Open source software is software licensed (a) with its source code included and (b) with the right to modify and redistribute. What’s wrong with that? Nothing. Concerns about OSS arise on two fronts. First, some people think it offers less security than traditional commercial software. Second, there’s a flavor of open source called “copyleft” – a.k.a. “viral open source software” – and that does create legal problems, though not for everyone.

employee downloading copyleft code w/o permission!
This overworked programmer just added copyleft code to your vendor’s product without telling anyone.

Security

Some professional think OSS is less secure because anyone can see its source code, including hackers. So if your software includes open source code, hackers might know how to hack it.

Many IT professionals dispute that idea. We’ll consider it controversial but still address security concerns under part 5, Security —  to be posted soon.

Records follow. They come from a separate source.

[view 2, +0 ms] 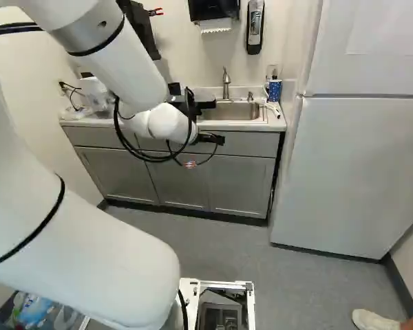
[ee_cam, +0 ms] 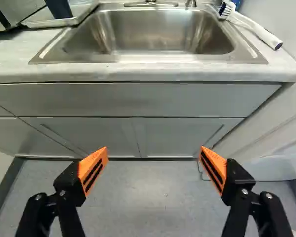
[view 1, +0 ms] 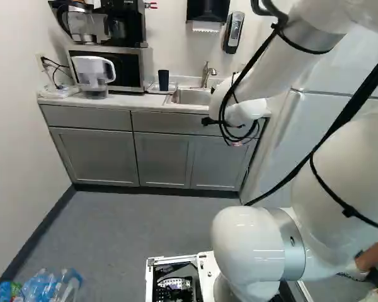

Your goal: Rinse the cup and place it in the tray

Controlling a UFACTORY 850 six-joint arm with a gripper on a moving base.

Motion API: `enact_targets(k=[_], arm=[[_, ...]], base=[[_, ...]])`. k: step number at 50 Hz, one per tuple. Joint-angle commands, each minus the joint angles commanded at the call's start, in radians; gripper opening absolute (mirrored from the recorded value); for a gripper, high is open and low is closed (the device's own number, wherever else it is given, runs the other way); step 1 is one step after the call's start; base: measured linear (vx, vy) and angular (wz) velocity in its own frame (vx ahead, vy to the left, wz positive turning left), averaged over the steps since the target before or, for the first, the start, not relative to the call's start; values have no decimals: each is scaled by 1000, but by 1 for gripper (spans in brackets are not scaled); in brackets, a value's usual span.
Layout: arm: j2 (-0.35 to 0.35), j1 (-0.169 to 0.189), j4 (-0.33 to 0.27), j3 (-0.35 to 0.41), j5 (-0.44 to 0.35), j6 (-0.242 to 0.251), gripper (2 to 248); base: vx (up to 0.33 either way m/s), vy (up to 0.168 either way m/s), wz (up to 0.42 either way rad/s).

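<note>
Fingers, one pair, black with orange pads, standing wide apart with nothing held, above floor and short of grey cabinets. Next, one pale counter with one steel sink set in it; one white brush lying beside the sink on the fridge side, and one dark cup upright in the tray on the opposite side. Farther back, one tap behind the sink, one pitcher before the microwave, and one towel dispenser on the wall.
</note>
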State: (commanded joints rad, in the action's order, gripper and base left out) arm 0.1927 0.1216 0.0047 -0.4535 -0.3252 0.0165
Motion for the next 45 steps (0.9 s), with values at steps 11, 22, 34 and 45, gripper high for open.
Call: enact_targets(k=[11, 22, 34, 45], arm=[[18, -26, -1, 77, -115, -3, 247], [34, -48, -2, 145, -216, -7, 247], [49, -70, -3, 209, -313, -9, 247], [61, -86, -3, 258, -386, -12, 247]], base=[[0, 0, 0], [0, 0, 0], [0, 0, 0], [0, 0, 0]])
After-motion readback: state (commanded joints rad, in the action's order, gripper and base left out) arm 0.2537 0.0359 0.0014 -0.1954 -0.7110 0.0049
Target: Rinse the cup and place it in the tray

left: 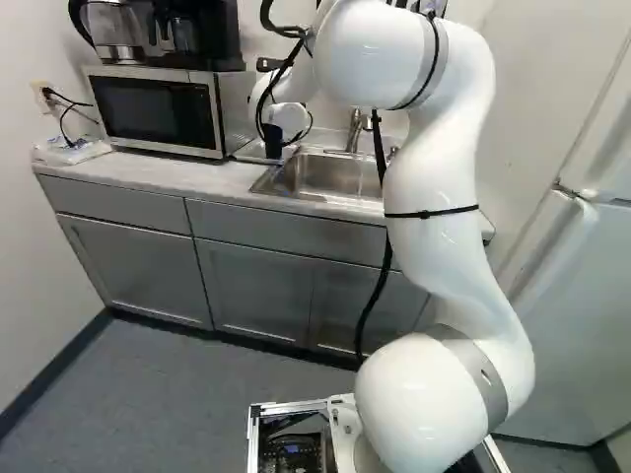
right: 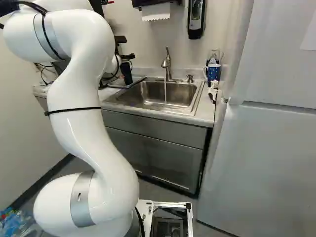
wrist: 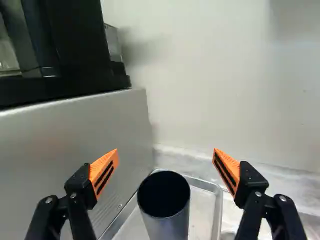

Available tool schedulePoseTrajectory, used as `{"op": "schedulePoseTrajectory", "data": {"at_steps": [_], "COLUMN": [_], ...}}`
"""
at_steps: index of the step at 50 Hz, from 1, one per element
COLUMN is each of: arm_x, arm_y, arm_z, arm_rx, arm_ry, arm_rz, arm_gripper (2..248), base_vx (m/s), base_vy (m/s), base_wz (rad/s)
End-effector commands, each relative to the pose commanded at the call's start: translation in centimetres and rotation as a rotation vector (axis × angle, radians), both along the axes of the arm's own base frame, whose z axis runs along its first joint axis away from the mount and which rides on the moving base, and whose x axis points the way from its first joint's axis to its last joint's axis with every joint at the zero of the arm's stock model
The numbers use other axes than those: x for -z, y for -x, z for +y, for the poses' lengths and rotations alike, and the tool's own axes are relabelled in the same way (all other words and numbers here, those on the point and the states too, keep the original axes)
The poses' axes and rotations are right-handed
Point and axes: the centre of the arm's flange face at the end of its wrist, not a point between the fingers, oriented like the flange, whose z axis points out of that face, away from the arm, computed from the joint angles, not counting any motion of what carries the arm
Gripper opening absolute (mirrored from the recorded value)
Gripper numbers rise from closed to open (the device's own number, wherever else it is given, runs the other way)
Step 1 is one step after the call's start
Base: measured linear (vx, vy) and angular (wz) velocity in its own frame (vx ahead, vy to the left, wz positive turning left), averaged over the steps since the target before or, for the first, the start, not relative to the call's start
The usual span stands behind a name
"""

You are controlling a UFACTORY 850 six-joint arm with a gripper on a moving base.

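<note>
Partly hidden by the arm, the black gripper is beside the dark cup in the right base view. The wrist view has the gripper with its orange-padded fingers wide apart, holding nothing. The cup stands upright, mouth up, on the metal tray, between the lines of the two fingers and touching neither. In the right base view the tray lies beside the sink. A thin stream of water runs from the faucet.
The microwave with a coffee machine on top flanks the tray, its side close by one finger. The wall rises behind. A blue patterned mug stands beyond the sink, near the fridge.
</note>
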Motion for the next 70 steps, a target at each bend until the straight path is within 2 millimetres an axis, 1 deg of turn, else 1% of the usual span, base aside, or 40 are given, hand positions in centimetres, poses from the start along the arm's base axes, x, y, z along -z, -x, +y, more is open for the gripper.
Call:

Copyleft Open Source Software

Open source licenses are either permissive or copyleft.  Those terms describe the licensee’s rights to redistribute the software. Permissive licenses don’t restrict redistribution — at least, not much. Most permissive licenses just require that the licensee include various notices (disclaimers) when it redistributes. So permissive OSS doesn’t necessarily create legal problems for the licensee, though some licensees do screw up the notices and so get into legal trouble. (Some of the best-known permissive licenses are the BSD and MIT licenses, for “Berkeley Software Distribution” and “Massachusetts Institute of Technology.”)

copyleft symbol
The copyleft symbol

Just to be clear, when I talk about the “licensee,” I mean a company receiving OSS from its vendor, usually as part of a larger product. That company/licensee might not know about the open source license (whether it’s permissive or copyleft). The OSS could be buried in the vendor’s product, along with its license.

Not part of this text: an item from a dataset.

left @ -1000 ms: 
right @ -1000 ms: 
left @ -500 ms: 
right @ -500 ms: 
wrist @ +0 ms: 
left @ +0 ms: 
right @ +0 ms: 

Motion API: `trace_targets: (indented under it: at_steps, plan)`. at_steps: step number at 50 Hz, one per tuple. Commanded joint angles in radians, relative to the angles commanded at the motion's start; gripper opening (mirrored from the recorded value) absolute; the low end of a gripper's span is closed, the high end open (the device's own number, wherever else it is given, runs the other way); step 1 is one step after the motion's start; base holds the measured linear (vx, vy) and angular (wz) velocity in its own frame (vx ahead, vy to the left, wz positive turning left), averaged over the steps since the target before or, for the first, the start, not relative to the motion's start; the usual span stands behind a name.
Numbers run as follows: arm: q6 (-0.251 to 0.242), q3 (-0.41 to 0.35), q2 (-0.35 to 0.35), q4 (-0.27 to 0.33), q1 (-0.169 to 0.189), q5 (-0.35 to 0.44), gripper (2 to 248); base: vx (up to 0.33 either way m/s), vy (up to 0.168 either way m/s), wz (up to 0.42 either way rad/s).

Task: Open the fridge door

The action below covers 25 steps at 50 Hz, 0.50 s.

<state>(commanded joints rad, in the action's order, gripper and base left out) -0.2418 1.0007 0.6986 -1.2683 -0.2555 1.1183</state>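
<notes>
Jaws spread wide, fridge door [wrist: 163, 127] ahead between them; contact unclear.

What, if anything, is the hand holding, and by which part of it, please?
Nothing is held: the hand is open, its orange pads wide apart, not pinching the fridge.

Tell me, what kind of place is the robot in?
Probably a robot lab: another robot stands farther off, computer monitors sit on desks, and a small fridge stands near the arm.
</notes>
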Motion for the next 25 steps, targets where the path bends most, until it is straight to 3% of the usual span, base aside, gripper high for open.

Copyleft licenses create more serious risks — at least, for some licensees. “Copyleft” is a play on the word “copyright.” It turns copyright around by requiring freedom to copy, through some unusual license terms. If the licensee redistributes the software, it has to give its customers the source code and the right to modify and distribute. In other words, if you redistribute, you have to use the open source model. (The best-known copyleft license is the General Public license, or GPL, from the Free Software Foundation.)

The problem for traditional proprietary software distributors gets worse from there. If the copyleft software becomes part of a larger software product, and the licensee distributes that product, it has to distribute the whole thing as open source software. So just by including a little bit of copyleft-licensed code in your software product, you’ve “infected” it with an obligation to use the open source model. Thus, copyleft’s unhappy nickname: “viral open source software.”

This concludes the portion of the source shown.